Much to my relief, he backed the tailgate up right to the rear of my van, allowing for an easy transfer of logs between vehicles. “How much do I owe ya?”

“Don’t worry about it, I’m happy to help. Good luck and keep in touch!” We shook hands, something I haven’t done with anyone in over a year now, and I took off back home, being sure to not take any quick turns as the three white oak logs rolled side to side in the rear of the van.

The next few days saw nonstop rain, delaying any log splitting, while I chomped at the bit. Thursday afternoon from the studio at RISD I noticed a break in the clouds. I grabbed my bike and took off for home.

Hatchet, mallet, a series of wedges, and some sore forearms, and the largest of the three logs was split and quartered. Putting my newly fashioned riving brake to use, I knocked the quarters down further still, taking my best stab at achieving the highest yield. With any luck, these three free logs from the side of the road 20 miles south of my house would give me parts for four chairs.

On my first walk through RISD’s 3D store I saw for sale something which I had not been able to buy for a number of years. I was immediately reminded of the last time I tried to purchase this favorite material of mine in my hometown of Cincinnati, Ohio sometime in 2015 or 2016.

I wandered around the warehouse three, maybe four times. I thought I had the place memorized, but maybe I was mistaken. There was rough four-quarter in rift and plain sawn, S4S three-quarter, but for the life of me, I could not find any eight-quarter ash. I swallowed my pride, and circled back to the awkwardly positioned desk in the center of the warehouse.

Choosing to feign confidence, I went to place an order. “Can I have 40 board feet of eight quarter Ash?”

“We can’t get eight quarter ash anymore. The state has determined that some beetles can survive kiln drying in material that thick, so it’s no longer available.”

“I guess we knew this was gonna happen at some point,” I replied, and with a few more words exchanged, I wandered back off to the edges of the warehouse, returning to the racks to think of what I could use in place of Ash.

Back at RISD in present day, I leafed through the pre-cut boards stacked on the industrial steel shelving. I picked out two, eight inch by 48 inch boards, and headed to the front counter. Five and one-third board feet. I had no project in mind for the material, but the surprise of seeing it sitting there on the shelf triggered some sort of hoarding instinct I did not know I had.

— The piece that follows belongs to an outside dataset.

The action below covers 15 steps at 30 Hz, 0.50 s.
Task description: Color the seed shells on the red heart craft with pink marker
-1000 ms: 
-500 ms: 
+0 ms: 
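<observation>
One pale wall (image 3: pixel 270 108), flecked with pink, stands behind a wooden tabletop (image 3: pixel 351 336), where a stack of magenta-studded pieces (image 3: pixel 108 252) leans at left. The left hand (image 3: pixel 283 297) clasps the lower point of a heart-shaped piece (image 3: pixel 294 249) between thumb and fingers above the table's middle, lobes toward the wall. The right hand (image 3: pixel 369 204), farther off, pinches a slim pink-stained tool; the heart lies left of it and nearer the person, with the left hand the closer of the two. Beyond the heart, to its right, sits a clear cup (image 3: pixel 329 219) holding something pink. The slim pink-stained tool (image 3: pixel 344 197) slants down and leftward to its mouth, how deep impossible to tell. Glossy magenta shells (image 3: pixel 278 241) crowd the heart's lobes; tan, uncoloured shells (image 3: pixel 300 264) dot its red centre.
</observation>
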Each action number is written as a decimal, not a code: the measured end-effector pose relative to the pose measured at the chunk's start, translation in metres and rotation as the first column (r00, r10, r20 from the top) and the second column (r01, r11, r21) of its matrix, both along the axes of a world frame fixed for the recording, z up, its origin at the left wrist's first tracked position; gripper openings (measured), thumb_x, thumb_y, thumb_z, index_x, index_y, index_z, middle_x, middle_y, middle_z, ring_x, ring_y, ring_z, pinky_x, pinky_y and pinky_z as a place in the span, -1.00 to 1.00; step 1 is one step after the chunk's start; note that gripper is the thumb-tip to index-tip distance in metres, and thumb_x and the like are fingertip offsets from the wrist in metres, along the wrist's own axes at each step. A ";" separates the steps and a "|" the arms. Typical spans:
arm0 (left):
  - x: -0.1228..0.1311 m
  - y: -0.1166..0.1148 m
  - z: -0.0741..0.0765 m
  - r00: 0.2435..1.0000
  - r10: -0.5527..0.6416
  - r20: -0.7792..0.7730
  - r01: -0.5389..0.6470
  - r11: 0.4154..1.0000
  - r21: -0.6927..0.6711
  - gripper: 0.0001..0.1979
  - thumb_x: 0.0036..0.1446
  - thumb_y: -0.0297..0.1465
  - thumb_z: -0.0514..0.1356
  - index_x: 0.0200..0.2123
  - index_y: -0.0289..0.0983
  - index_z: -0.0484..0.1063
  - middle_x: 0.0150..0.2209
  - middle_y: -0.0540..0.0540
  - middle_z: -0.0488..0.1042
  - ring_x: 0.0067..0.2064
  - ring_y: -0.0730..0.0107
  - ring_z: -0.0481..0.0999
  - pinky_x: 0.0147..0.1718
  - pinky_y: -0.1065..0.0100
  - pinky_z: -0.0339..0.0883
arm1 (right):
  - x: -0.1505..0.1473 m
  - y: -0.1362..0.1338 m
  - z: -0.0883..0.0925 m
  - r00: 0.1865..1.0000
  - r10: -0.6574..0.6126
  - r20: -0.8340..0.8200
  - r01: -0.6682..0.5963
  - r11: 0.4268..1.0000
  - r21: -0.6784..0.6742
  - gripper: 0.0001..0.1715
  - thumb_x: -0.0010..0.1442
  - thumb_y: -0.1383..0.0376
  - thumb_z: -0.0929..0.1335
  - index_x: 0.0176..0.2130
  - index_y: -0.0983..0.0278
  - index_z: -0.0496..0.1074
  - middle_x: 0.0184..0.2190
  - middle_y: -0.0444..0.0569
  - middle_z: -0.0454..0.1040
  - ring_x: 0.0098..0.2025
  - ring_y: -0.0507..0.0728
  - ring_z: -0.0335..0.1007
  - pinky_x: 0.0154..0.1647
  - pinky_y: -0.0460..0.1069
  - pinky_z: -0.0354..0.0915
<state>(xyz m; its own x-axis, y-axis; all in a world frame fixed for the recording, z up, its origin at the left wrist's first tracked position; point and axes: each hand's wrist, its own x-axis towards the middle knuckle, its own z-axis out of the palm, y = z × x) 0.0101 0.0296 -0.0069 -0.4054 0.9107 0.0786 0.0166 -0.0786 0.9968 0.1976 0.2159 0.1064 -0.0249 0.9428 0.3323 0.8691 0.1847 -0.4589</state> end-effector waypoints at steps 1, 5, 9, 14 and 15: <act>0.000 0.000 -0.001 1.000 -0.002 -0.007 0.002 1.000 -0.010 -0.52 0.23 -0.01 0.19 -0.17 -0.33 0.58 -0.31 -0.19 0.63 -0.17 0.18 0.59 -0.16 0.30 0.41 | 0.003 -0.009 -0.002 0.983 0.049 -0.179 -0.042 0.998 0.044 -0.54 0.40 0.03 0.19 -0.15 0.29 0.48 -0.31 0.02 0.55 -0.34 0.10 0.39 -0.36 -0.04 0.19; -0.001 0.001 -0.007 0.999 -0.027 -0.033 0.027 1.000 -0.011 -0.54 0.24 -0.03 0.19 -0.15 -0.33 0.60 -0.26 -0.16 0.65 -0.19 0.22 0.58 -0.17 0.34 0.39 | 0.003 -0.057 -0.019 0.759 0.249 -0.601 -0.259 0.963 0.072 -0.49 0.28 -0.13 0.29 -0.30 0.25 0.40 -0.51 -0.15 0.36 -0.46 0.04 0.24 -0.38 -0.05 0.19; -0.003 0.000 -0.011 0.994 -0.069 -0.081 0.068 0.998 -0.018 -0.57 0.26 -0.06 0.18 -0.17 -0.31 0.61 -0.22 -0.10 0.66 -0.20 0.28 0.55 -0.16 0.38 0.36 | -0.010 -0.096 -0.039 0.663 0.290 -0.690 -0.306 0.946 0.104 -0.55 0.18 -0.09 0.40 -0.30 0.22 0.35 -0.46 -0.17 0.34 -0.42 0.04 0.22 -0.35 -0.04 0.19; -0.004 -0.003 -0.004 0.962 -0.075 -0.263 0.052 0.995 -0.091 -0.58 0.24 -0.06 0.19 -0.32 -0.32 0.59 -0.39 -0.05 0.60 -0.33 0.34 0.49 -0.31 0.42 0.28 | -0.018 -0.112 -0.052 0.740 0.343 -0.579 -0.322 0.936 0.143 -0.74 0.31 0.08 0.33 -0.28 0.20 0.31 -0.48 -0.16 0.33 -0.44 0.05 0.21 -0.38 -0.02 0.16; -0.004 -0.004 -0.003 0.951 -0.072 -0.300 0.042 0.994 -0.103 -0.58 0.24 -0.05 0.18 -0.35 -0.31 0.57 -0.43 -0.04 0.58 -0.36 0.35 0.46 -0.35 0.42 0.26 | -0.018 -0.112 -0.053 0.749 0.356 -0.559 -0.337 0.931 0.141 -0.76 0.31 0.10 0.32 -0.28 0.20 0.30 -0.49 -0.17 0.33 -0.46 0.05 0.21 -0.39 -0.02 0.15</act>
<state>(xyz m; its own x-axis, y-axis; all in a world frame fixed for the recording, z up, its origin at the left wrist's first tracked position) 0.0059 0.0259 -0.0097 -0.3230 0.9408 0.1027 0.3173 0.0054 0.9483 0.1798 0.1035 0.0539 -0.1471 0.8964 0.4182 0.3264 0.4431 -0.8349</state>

I had scrutinized that same aisle in a handful of other big box hardware stores in the past, yet this was my first time visiting a “home improvement center” in my new home state of Rhode Island. My heart was set on inch and half dowels, but I feared they’d only have poplar.

The usual spot held no surprises. Red Oak dowels up to inch and a quarter, poplar up to two inch, a wide variety of smaller sizes in Birch unlike any Birch I had ever bought in any other form…maybe its European?

But stored vertically amongst crown molding, trim, and hand rails, was a product I had never spotted for sale before. The one and half inch closet rods I had always seen for sale in Home Depots around Cincinnati were primed white Poplar. These were unfinished Southern Yellow Pine! In New England! Sold by the foot. The price was awfully high for such a modest material, but Southern Yellow Pine is a species I hold dear.  Strong, heavy, and usually affordable, I have made a good many things using Yellow Pine 2x12’s as a raw material...you just have to take your time milling it, and sticker it with care.

I bought 8 feet of closet rod, a handful of three quarter and one inch red oak dowels, and a sheet of luan. I knew my project was on.

How do the means and materials by which an object is made affect its final outcome? And is the final outcome just the object, or everything involved in its make, the behavior its making promoted, and its being promotes?

What began as an investigation into origins, quickly transitioned into an observation on economy, paving the way for a number of additional projects which appear later on in this book. I was to make three distinct iterations of a chair I myself did not design, differentiated by the manners and materials used to construct each version, and leveraging the potential afforded by each mode. My muse would be the J39 chair, designed in 1947 by Borge Mogensen in Denmark. My mentors would be the internet, Jennie Alexander, and my dad.

The three separate iterations of the J39 were to take on subtle changes from the original, afforded and sometimes mandated by the techniques and materials used for each. The limitations placed on each iteration prior to its making resulted in variations in aesthetics, proportions, assembly, character, structure, and so on. My main point of reference was a 3D Cad file on Fredericia’s website, which is clearly intended solely for visualization in interiors rendering, and lacks details which I am confident the real chair has, though I have only seen a J39 chair in person on one occasion...


 

The only time I’ve ever seen a J39 was in Iceland in 2017.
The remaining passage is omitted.